"David Lyons, the narrator of Paul Stoller's Gallery Bundu, is by turns sensitive and callow, and so disarmingly honest that his spiritual journey through a decades-long apprenticeship in African art and culture grips the reader from the first page. That David learns how to atone for a terrible mistake is a tribute to his ability to listen to the wisdom of an Africa that is also the source of his wound. His portrayal is also a tribute to the skills of Paul Stoller, who has not only ably created such a flawed and engaging character-he's also recreated in his haunting novel the vibrant world of African life and thought."
— Philip Graham, Philip Graham
"Ethnographer Stoller, the prolific author of several academic studies of African life and art and one other novel (Jaguar, 1999), turns again to fiction in this largely autobiographical tale of memory, longing, and regret. Gallery owner David Lyons, now middle-aged, uses the ancient storyteller's art to weave the threads of his past into a pattern that represents his love of Niger, the people he met there, and his need to stay connected with them. In 1969, almost by chance, David, a young, draft-dodging, beer-swilling Peace Corps worker, absorbs the beauty of West Africa and learns to appreciate its land and its rich cultural heritage, especially the arts of wood carving and weaving. He also loves and leaves a beautiful local girl when she becomes pregant with his child, an act he regrets the rest of his life. Richly filled with the heat, odors, and cadences of Nigerien life, its inexorable traditions and powerful magic, this short literary novel captures the spirit of Africa and brings a small part of it back to America with its transformed narrator."

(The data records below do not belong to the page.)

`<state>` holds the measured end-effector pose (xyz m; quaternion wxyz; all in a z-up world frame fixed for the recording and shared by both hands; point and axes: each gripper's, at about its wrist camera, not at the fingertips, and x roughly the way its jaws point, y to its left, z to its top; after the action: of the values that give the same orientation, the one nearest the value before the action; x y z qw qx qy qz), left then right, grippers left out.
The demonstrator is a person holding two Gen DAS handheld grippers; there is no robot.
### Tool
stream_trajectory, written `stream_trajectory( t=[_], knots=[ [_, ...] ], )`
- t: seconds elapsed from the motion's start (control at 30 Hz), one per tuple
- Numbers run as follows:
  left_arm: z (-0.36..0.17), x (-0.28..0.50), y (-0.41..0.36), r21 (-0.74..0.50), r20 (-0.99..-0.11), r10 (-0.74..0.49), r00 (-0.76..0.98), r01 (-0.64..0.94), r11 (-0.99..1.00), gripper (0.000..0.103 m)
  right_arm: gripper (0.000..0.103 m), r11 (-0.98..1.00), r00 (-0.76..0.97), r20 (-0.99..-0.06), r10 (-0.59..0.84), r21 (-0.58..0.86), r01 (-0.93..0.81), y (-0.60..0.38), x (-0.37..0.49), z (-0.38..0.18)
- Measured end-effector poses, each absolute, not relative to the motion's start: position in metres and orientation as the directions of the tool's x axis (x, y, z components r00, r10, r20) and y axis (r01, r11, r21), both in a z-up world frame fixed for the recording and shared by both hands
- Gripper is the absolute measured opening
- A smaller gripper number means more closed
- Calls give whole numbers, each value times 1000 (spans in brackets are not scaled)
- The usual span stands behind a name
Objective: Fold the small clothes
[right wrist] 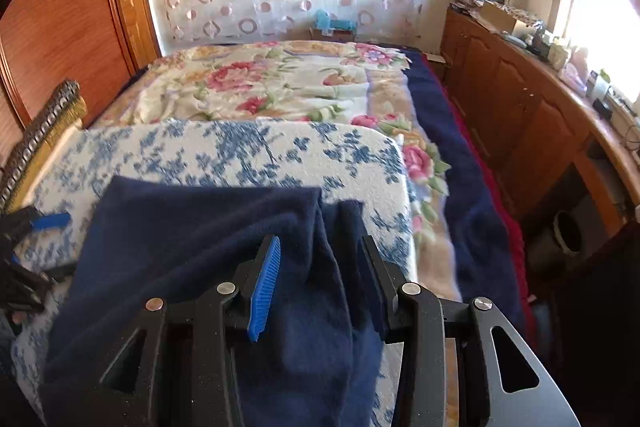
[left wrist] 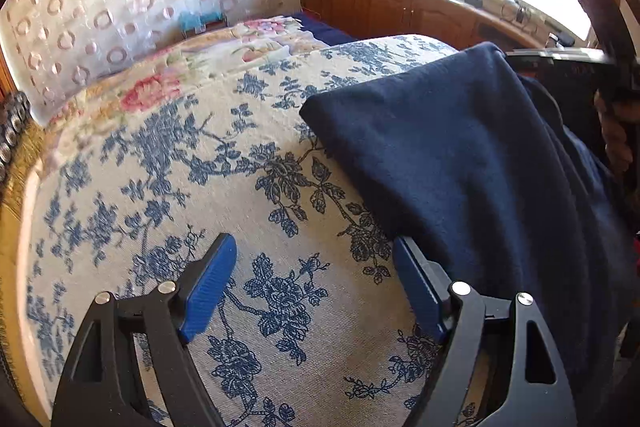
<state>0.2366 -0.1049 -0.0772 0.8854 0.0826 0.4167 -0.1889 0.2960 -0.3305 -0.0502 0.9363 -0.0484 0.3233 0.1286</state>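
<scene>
Right gripper [right wrist: 316, 283] is standing part-open astride navy garment [right wrist: 192, 227] folds; left gripper [left wrist: 314, 283] is gaping wide, empty, over floral cover [left wrist: 168, 155].

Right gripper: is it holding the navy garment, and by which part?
Not gripped: the right gripper stands open astride a raised fold of the navy garment, pads off it. The left gripper is open and empty.

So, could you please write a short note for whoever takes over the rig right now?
Left claw: open, over the blue-flowered cover, just left of the navy garment, holding nothing.
Right claw: open; a bunched fold of the garment lies between its pads, not pinched.
Garment lies on the cover, partly doubled over and rumpled on the right.
Left to do: smooth it, finish folding.
</scene>
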Motion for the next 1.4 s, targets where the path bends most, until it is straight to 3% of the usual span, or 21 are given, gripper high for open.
stream_trajectory(
  t=[0.13, 0.2, 0.23, 0.33, 0.43, 0.53, 0.7, 0.77, 1.07, 1.4],
  knots=[
    [-77, 237, -104, -19, -770, -271, 578, 403, 915, 81, 39, 954, 737, -633, 239, 11, -300, -327, 306, -57],
    [-77, 237, -103, -18, -770, -270, 578, 403, 915, 81, 13, 947, 725, -639, 259, 18, -322, -327, 310, -60],
    [-77, 237, -103, -19, -770, -271, 577, 404, 915, 81, 6, 946, 731, -631, 258, 11, -325, -326, 309, -59],
    [-77, 237, -103, -19, -770, -271, 577, 404, 915, 81, 6, 969, 807, -557, 199, -13, -248, -333, 298, -48],
    [-77, 237, -102, -17, -770, -268, 579, 402, 916, 81, 7, 980, 817, -553, 164, -5, -200, -343, 293, -45],
    [-73, 233, -100, 1, -760, -246, 602, 379, 926, 81, 24, 986, 828, -546, 130, -16, -166, -353, 279, -43],
    [-49, 209, -96, -41, -722, -291, 627, 381, 924, 81, 31, 983, 834, -529, 155, 2, -182, -369, 229, -39],
    [-42, 196, -99, -53, -713, -306, 631, 386, 921, 81, 39, 981, 825, -540, 166, 7, -193, -368, 209, -44],
    [-33, 137, -117, -44, -701, -323, 636, 413, 910, 81, 41, 976, 765, -621, 168, -7, -219, -382, 123, -87],
    [-30, 89, -132, -9, -692, -296, 658, 402, 916, 81, 41, 951, 774, -569, 278, 53, -303, -381, 66, -88]
  ],
)
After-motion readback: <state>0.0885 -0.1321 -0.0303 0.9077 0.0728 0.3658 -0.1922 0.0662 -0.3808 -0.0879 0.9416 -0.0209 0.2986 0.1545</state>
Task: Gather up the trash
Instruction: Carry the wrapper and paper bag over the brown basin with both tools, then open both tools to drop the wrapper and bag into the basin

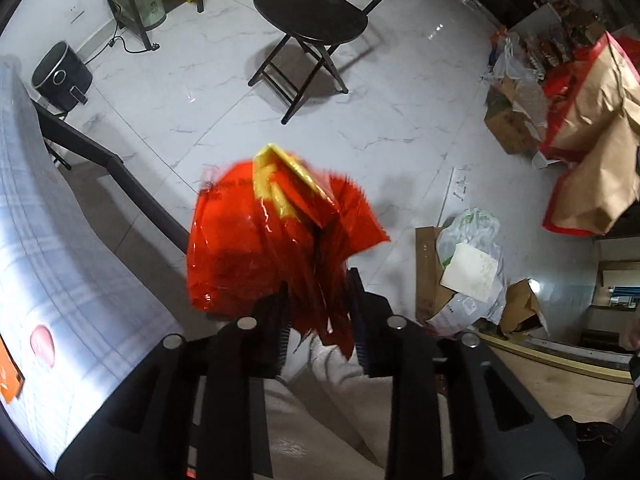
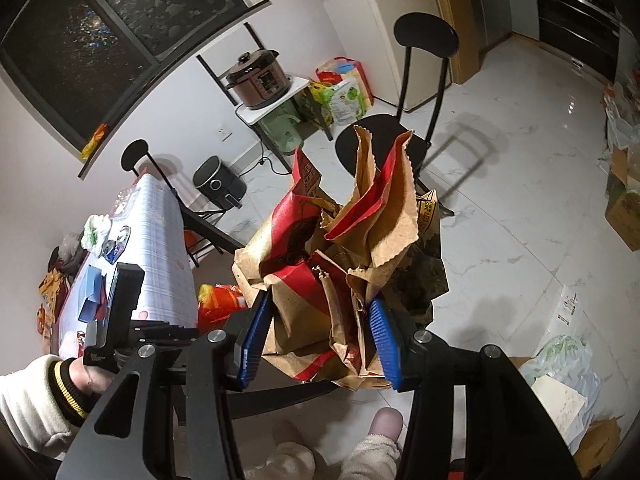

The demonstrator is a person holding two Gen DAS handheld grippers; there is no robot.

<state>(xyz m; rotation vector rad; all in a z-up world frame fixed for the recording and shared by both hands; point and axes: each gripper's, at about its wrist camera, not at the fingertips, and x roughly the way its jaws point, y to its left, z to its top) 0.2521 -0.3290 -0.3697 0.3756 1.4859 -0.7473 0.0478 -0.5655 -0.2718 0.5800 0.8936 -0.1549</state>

— Jennifer Baker, Booklist
"David Lyons, the owner of the eponymous gallery of African art in New York, went to Niger in the late 1960s as an English-teaching Peace Corps volunteer. While there, he had an affair with a woman who, as he was about to leave, told him she was pregnant and the child was probably his. He left all the same but salved his conscience by sending periodic payments to the woman and child. Now, as a successful middle-aged businessman, David goes back to Africa, looking for the two people he walked out on. While there, he picks up the weaving he had learned in the country a generation earlier, a pastime that has new meaning for him: 'I now realized that I had been blind to the central truth of weaving: one wove to remake a world that is continuously torn apart by jealousy, resentment, and bad faith.'"
— Dennis Drabelle, Washington Post Book World
"Beautifully written and deeply felt, Gallery Bundu is a cautionary tale about the impulses of youth and the unyielding grip of regret. Stoller's vivid language and style allow readers, through David's recollections, to touch, taste, and smell the sensations of West Africa. . . . A lyrical novel of decisions and destiny, Gallery Bundu is rich in character and detail, bringing anthropology to a new literary height."
— All Africa
"Throughout this passionate novel, we rediscovered the flavors, the surprises, the wealth, the adventure, the magic of Africa, magnified by a writer who knows it well and who surely loves it sincerely and deeply."
— Philippe Laburthe-Tolra, Anthropolos
"Stoller makes us like David Lyons because we are also made to see the essential good will in his engagement with Africa and Africans. Thus are the anthropologists of the postcolonial era--if not quite absolved--witnessed."
— Eric Gable, Journal of the Royal Anthropological Institute
"Readers will like this book, not just for its simple novel form, but for its significance as literature that explores storytelling as a method of analysis of the material as well as the visual culture of Africa. . . . This book makes an interesting read and is highly recommended for those interested in African material and visual culture. It is a good introduction to the study of African art and is recommended for anyone interested in the Songhai people."